Eğitim seviyesi arttıkça istihdam edilebilirlik artıyor
OECD bilgilerine nazaran, Türkiye’de eğitim seviyesinin artması ile birlikte istihdam edilebilirliğin de arttığını belirten Erenel, şöyle devam ediyor:
“2018 yılı bilgilerinden hareketle 2020 yılı OECD raporuna nazaran; 25-34 yaş kümesi aralığındaki yetişkinlerden yüksek lisans eğitimi alanların OECD ortalaması yüzde 13.1 iken, Türkiye ortalaması yüzde 2.05’tir. Doktora eğitiminde ise fark son derece azdır.
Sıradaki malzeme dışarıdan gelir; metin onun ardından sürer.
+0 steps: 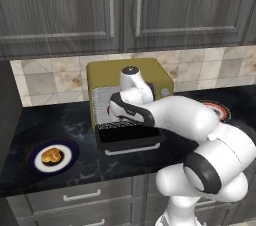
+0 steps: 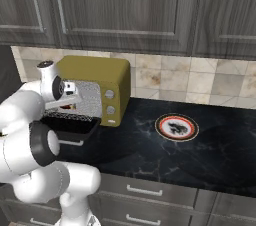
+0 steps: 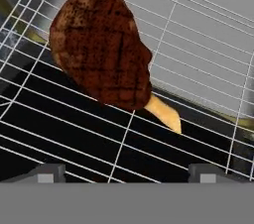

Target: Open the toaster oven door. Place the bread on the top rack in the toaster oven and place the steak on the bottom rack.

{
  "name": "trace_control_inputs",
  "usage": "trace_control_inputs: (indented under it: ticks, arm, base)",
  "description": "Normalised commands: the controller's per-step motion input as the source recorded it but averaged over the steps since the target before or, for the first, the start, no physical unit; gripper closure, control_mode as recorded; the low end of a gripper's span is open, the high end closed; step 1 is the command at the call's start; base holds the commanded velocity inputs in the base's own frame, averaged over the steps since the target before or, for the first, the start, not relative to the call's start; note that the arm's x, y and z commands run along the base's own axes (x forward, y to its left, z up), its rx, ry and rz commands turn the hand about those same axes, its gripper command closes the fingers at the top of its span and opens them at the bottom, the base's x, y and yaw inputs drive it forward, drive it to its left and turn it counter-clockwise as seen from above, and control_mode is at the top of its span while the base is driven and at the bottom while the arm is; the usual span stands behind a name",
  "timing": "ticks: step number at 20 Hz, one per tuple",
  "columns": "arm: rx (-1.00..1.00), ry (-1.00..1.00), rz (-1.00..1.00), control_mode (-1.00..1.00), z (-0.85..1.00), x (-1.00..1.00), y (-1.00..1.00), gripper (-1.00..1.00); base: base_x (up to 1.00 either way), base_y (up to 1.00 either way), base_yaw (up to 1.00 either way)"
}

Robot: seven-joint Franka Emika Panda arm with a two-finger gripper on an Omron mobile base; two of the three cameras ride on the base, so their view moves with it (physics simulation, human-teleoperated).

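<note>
The olive-yellow toaster oven [image 1: 125, 72] [image 2: 100, 72] stands at the back of the counter. Its black door [image 1: 130, 137] [image 2: 70, 122] is folded down flat. My hand reaches into the cavity. In the hand view the steak [image 3: 101, 49], reddish-brown with grill marks and a tan tip, lies on a wire rack [image 3: 198, 44]; I cannot tell which level. My gripper [image 3: 126, 173] is open, its fingertips [image 3: 47, 172] wide apart and short of the meat. The golden-brown bread [image 1: 51, 156] sits on a dark blue-rimmed plate [image 1: 70, 162] at the counter's left.
A red-rimmed plate [image 2: 176, 128] [image 1: 220, 111] with a dark mottled centre sits on the black counter right of the oven. Grey wall cabinets [image 1: 115, 5] hang above, drawers [image 2: 145, 190] run below the counter edge. My own arm hides part of the oven front.
</note>
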Motion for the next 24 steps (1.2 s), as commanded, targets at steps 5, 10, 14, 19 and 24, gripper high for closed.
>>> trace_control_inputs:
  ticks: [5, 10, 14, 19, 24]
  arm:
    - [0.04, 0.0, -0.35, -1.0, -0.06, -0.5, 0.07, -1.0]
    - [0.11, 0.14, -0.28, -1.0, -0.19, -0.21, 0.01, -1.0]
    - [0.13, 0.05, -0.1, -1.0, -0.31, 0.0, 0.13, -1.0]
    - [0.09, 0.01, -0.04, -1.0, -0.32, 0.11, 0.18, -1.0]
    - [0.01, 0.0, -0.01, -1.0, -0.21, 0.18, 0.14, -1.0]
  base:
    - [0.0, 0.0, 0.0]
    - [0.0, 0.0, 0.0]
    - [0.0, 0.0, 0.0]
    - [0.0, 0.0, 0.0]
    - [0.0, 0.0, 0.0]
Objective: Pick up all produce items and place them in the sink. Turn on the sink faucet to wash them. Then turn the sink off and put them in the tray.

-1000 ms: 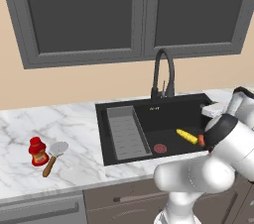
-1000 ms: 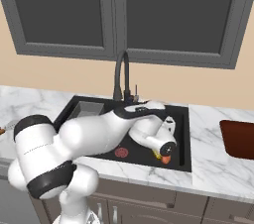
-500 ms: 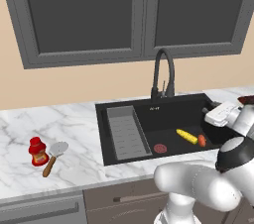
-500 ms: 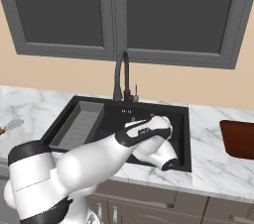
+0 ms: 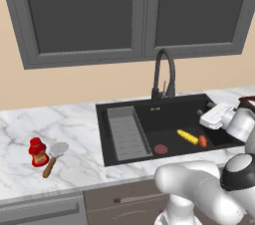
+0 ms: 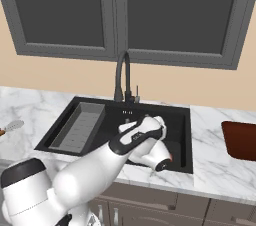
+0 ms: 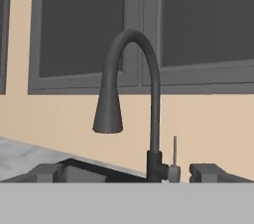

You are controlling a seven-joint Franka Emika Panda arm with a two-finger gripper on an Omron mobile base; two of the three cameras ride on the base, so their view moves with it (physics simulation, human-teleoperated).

OECD ortalaması yüzde 1.17, Türkiye ortalaması yüzde 0.43’tür. Tekrar tıpkı rapora nazaran Türkiye’de eğitim seviyesinin artması ile birlikte istihdam edilebilirliğin de artmakta olduğu izleniyor. 25-34 yaş aralığında eğitim seviyesi ortaöğretim altı olan genç yetişkinlerin yüzde 52’si, ortaöğretim seviyesindekilerin yüzde 61’i ve yükseköğretimdekilerin yaklaşık yüzde 72’si istihdam ediliyor. Yükseköğretim mezunlarının istihdam edilme oranı ortalaması OECD’de yüzde 85’i buluyor. Öteki bir tahlile nazaran ise Türkiye’de yüksek lisans mezunu bireylerin istihdam oranı yüzde 84 iken doktora mezunlarında bu oran yüzde 92’ye ulaşıyor. Bütün bu datalar lisansüstü eğitimin her açıdan bir gereklilik olduğunu gösteriyor.”
Yeni yüksek lisans ve doktora programları İSÜ’de
İSÜ’de 2021 güz devrinde birinci defa öğrenci alacak yeni yüksek lisans ve doktora programlarının da açıldığını belirten Erenel, şunları söylüyor:
“Ülkemizin her alanda muhtaçlık duyduğu bilgi üreten, kullanan, eleştiren ve üretken bir niyet biçimi ile sorun çözebilecek araştırmacı, inovatif insan sermayesini yetiştirmek hedefi ile üniversitelerimizde lisansüstü programlar açılıyor ve yürütülüyor. İstinye Üniversitesi olarak biz de bu yıl yeni açacağımız programlarla donanımlı bireyler yetişmesine katkıda bulunmayı hedefliyoruz. 2021 güz devrinde yeni yüksek lisans ve doktora programlarımız da eğitime başlayacak. Yeni literatürü takip eden bireyler yetiştiren Sıhhat Bilimleri, Toplumsal Bilimler ve Fen Bilimleri Enstitüleri, Bilgisayar Mühendisliği (Tezli/Tezsiz), Mimarı Tasarım (Tezli), Beslenme ve Diyetetik (Tezli/Tezsiz), Spor Fizyoterapisi (Tezli) yüksek lisans programları ile birlikte Sıhhat İdaresi, Fizyoterapi ve Rehabilitasyon, Moleküler Onkoloji, Kök Hücre ve Doku Mühendisliği doktora programlarına birinci sefer öğrenci alacak. Müracaatlar 20 Eylül’e kadar devam ediyor.”